Results: Fifty percent (68/137) of infants had TB < 2.0 in the first 3 months after HPE. Transplant-free survival at 2 years was significantly higher in the TB < 2.0 group vs TB ≥ 2 (86% vs 20%, P < .0001). Infants with TB ≥ 2 had diminished weight gain (P < .0001), greater probability of developing ascites (OR 6.4, 95% CI 2.9-14.1, P < .0001), hypoalbuminemia (OR 7.6, 95% CI 3.2-17.7, P < .0001), coagulopathy (OR 10.8, 95% CI 3.1-38.2, P = .0002), LT (OR 12.4, 95% CI 5.3-28.7, P < .0001), or LT or death (OR 16.8, 95% CI 7.2-39.2, P < .0001).

Conclusions: Infants whose TB does not fall below 2.0 mg/dL within 3 months of HPE were at high risk for early disease progression, suggesting they should be considered for LT in a timely fashion. Interventions increasing the likelihood of achieving TB <2.0 mg/dL within 3 months of HPE may enhance early outcomes.

Trial registration: ClinicalTrials.gov: NCT00061828 and NCT00294684.

Figure 1

Kaplan-Meier estimate and its 95% confidence interval for onset of specific clinical outcomes beginning 3 months after HPE in children who did (blue dashed lines) or who did not achieve a TB < 2.0 mg/dL (red solid lines) in the first 3 months.
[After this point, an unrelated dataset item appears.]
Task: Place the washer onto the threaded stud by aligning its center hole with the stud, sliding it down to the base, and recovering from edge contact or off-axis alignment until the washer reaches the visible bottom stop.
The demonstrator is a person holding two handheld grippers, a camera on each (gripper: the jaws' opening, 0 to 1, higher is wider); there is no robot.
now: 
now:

Curves represent probability of remaining free of the clinical outcome. Rapid and clear differences were observed for thrombocytopenia (A), hypoalbuminemia (B), ascites (C), and death or liver transplant (D). Time zero is the time of the HPE. Secondary lines surrounding primary data lines indicate 95% confidence limits.

Figure 2

Growth curves plotting weight z-score (panel A) and length z-score (panel B) vs. time since HPE. Blue solid lines (subjects who achieved a TB < 2.0 mg/dL in the first 3 months after HPE) and red dashed lines (subjects who did not achieve a TB < 2.0 mg/dL) represent the average value over time and its 95% confidence intervals. The apparent improved length z-score after 1 year (dashed line) was due to censoring of those who died or underwent LT.

Figure 3

online. Trends in TB over time for children who achieved a TB < 2.0 mg/dL in the first 3 months after HPE (panel A) compared to those who did not (panel B). Solid bold lines represent the average value over time (dotted lines 95% confidence intervals). Gray open circles and lines in both panels represent bilirubin trajectories for individual subjects. Horizontal dashed line indicates a TB of 2.0 mg/dL. BA infants generally maintain their group assignment defined at 3 months post-HPE. The trajectories of those that changed status after 3 months post-HPE are seen in panel C.

Figure 4

If the TB is found to be less than 2 mg/dL (34.2 μM) in the first three months, routine follow-up for BA is recommended. If not, heightened nutritional monitoring and supplementation, anticipatory guidance for potential complications of advanced liver disease and liver transplant evaluation is recommended. If in the subsequent three months the TB is found to be less than 1.5 mg/dL, candidacy for liver transplantation should be reassessed in the context of the clinical status of the infant.